- [Activity]:
An exact copy is the goal: every line from the one containing "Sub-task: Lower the" to the end of the material below, pictures excluded.

═════ Data excerpt ═════

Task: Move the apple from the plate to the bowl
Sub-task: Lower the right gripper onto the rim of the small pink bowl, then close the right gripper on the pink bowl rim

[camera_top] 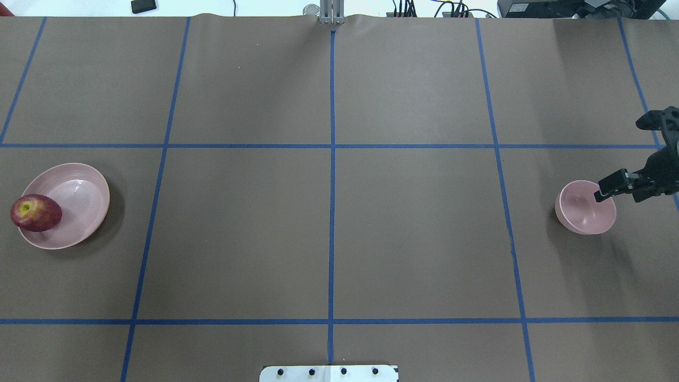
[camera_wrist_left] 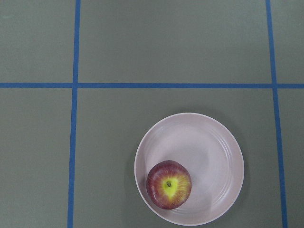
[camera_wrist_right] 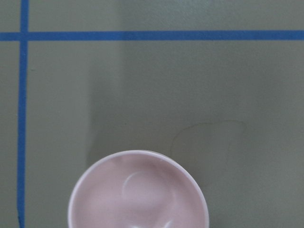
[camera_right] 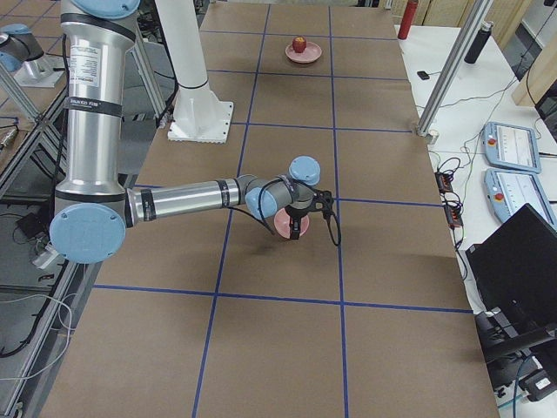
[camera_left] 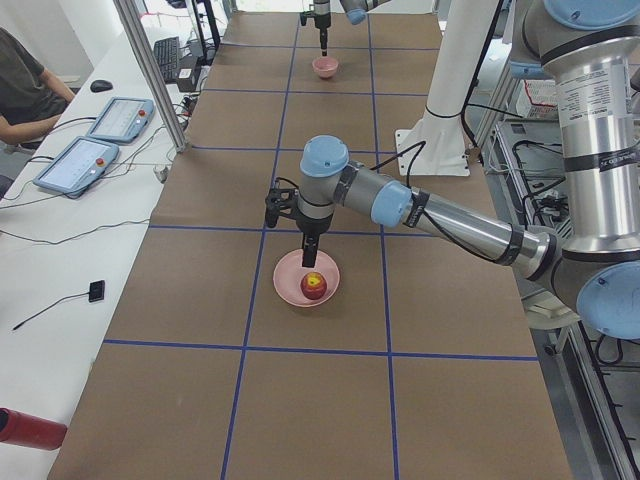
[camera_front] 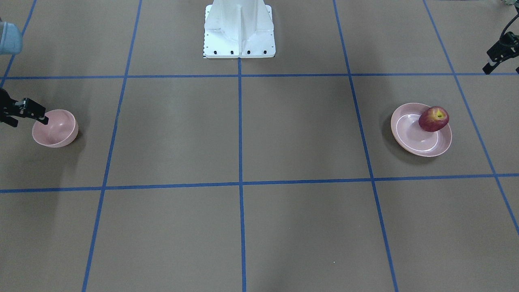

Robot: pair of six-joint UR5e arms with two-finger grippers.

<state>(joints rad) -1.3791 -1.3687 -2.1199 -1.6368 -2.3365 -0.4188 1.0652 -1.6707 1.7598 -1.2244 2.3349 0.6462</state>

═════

- [Answer space]:
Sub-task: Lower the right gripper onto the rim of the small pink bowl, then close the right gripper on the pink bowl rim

[camera_top] 
[camera_wrist_left] 
[camera_wrist_right] 
[camera_right] 
[camera_left] 
[camera_front] 

Robot: pair of six-joint UR5e arms with two-finger grippers.

<state>(joints rad) -1.3791 -1.3687 -2.1199 -1.6368 -2.3365 -0.4188 1.0652 -1.6707 1.7598 -1.2244 2.3349 0.6462</state>

The required output has been supplied.